◆ ACTION ITEM ◆
Omit every picture, and retype the lines that run from the beginning of the data below through the line containing "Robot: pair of", inclusive.

____

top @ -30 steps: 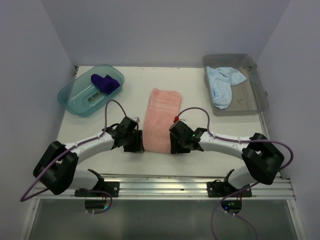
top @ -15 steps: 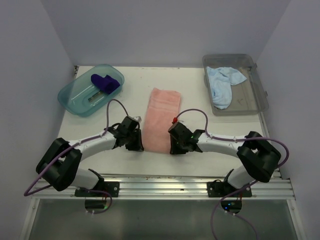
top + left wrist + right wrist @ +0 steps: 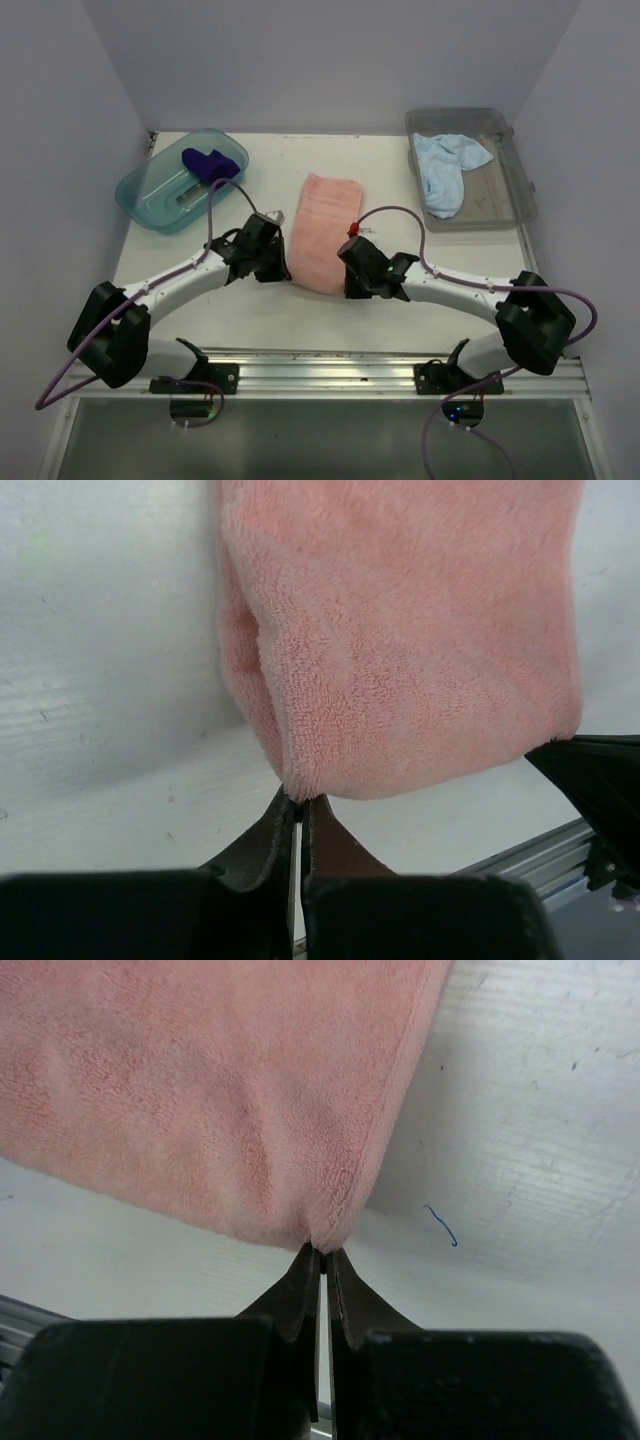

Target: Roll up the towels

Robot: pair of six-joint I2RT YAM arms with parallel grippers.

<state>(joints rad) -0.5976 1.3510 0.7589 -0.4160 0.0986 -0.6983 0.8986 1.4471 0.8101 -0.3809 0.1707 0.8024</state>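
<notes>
Soft, even light makes the white bench [image 3: 370, 165] look bright, shadows are pale, and all three pictures look sharp.

We see the left gripper [image 3: 282, 272] and right gripper [image 3: 349, 289] at the near corners of the pink towel [image 3: 326, 222] — purple towel [image 3: 208, 165] in the teal tub [image 3: 138, 203], blue towel [image 3: 443, 167] in the grey bin [image 3: 502, 198].

The pink towel [image 3: 400, 630] is plush, fuzzy cloth with a fine soft nap, and the table [image 3: 520, 1110] is matt white, a bit scuffed and streaky like painted wood. The teal tub [image 3: 140, 197] is glossy see-through plastic, the grey bin [image 3: 500, 197] is clear plastic too, and the front rail [image 3: 330, 370] looks like dull metal.
</notes>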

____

◆ REPLY TO THE TASK ◆
top @ -30 steps: 
top @ -15 steps: 
top + left wrist + right wrist @ +0 steps: 

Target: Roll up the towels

Robot: pair of six-joint I2RT YAM arms with parallel grippers.

Nothing else belongs in this output.